[Data excerpt]

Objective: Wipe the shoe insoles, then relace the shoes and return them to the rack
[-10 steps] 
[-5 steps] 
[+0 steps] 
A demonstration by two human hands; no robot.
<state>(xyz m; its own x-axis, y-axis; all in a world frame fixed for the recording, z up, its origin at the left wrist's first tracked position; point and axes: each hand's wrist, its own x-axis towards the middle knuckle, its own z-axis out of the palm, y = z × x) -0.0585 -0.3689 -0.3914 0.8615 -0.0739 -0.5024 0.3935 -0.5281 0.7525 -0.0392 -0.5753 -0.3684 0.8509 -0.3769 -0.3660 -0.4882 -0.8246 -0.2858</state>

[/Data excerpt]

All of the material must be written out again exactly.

# [Solution]
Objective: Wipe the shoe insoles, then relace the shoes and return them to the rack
[-10 steps] 
[-5 steps] 
[+0 steps] 
A demonstration by two human hands; no robot.
<state>(xyz m; its own x-axis, y-axis; all in a world frame fixed for the recording, z up, its origin at the left wrist's first tracked position; point and axes: each hand's wrist, its own x-axis towards the middle knuckle, its own z-axis out of the palm, y = z × x) -0.0585 -0.3689 -0.3914 0.8615 -0.0739 -0.5024 0.3935 -0.5281 0.7525 -0.0392 -0.5753 -0.3684 0.8509 -0.3769 -0.3660 -0.4882 -0.8246 -0.2858</state>

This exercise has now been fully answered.